Organoid models of glioblastoma: advances, applications and challenges.

作者信息

Zhang Chaocai, Jin Mingzhu, Zhao Jiannong, Chen Juxiang, Jin Weilin

机构信息

Department of Neurosurgery, Hainan General Hospital/Hainan Affiliated Hospital of Hainan Medical University Haikou, PR China.

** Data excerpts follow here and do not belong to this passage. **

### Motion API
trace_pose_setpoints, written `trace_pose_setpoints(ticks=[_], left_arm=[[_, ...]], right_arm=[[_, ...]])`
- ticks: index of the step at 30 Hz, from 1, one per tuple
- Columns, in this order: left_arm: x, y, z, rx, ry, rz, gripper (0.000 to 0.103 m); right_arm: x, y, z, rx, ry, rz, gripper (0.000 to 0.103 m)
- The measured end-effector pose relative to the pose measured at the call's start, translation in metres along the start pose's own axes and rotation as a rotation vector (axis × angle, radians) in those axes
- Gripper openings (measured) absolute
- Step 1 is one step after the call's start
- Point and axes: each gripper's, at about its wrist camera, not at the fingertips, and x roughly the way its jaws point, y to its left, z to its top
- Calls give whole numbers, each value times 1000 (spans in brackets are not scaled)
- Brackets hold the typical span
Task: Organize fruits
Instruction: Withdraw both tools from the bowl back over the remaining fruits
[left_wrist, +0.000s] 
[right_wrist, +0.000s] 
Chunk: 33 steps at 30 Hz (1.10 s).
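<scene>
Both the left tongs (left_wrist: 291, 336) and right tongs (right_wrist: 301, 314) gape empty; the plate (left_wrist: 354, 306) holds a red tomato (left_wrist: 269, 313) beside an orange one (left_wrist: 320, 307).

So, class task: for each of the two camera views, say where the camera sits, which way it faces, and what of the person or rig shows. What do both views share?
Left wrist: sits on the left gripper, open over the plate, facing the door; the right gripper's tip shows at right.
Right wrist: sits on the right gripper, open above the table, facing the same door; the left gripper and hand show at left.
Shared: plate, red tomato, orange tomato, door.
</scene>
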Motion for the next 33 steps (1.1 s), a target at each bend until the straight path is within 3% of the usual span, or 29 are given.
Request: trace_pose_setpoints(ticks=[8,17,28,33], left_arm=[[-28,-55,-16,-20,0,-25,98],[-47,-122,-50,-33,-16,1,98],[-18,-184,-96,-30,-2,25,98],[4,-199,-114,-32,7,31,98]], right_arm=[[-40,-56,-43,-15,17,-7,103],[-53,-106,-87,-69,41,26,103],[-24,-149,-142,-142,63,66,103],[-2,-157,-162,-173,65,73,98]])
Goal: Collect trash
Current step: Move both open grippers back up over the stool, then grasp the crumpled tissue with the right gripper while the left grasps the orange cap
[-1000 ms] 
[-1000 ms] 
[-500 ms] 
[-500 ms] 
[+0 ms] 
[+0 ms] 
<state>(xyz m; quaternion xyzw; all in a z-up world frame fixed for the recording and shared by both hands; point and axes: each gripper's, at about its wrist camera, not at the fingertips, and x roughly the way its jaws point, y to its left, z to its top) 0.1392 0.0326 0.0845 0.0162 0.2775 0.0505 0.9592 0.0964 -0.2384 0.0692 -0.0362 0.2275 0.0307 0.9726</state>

Shanghai Jiao Tong University School of Medicine Shanghai, PR China.

出版信息

Am J Cancer Res. 2020 Aug 1;10(8):2242-2257. eCollection 2020.

PMID:32905502
原文链接:https://pmc.ncbi.nlm.nih.gov/articles/PMC7471358/
Abstract

The high mortality and poor clinical prognosis of glioblastoma multiforme (GBM) are concerns for many GBM patients as well as clinicians and researchers. The lack of a preclinical model that can easily be established and accurately recapitulate tumour biology and the tumour microenvironment further complicates GBM research and its clinical translation. GBM organoids (GBOs) are promising high-fidelity models that can be applied to model the disease, develop drugs, establish a living biobank, mimic therapeutic responses and explore personalized therapy. However, GBO models face some challenges, including deficient immune responses, absent vascular system and controversial reliability. In recent years, considerable progress has been achieved in the improvement of brain tumour organoid models and research based on such models. In addition to the traditional cultivation method, these models can be cultivated via genetic engineering and co-culture of cerebral organoids and GBM. In this review, we summarize the applications of GBM organoids and related advances and provide our opinions on associated limitations and challenges.

摘要

多形性胶质母细胞瘤(GBM)的高死亡率和较差的临床预后是许多GBM患者以及临床医生和研究人员所关注的问题。缺乏一种易于建立且能准确重现肿瘤生物学和肿瘤微环境的临床前模型,进一步使GBM研究及其临床转化变得复杂。GBM类器官(GBO)是很有前景的高保真模型,可用于模拟疾病、开发药物、建立活体生物样本库、模拟治疗反应以及探索个性化治疗。然而,GBO模型面临一些挑战,包括免疫反应不足、缺乏血管系统以及可靠性存在争议。近年来,在改进脑肿瘤类器官模型以及基于此类模型的研究方面取得了相当大的进展。除了传统的培养方法外,这些模型还可以通过基因工程以及脑类器官与GBM的共培养来进行培养。在本综述中,我们总结了GBM类器官的应用及相关进展,并对相关局限性和挑战提出我们的看法。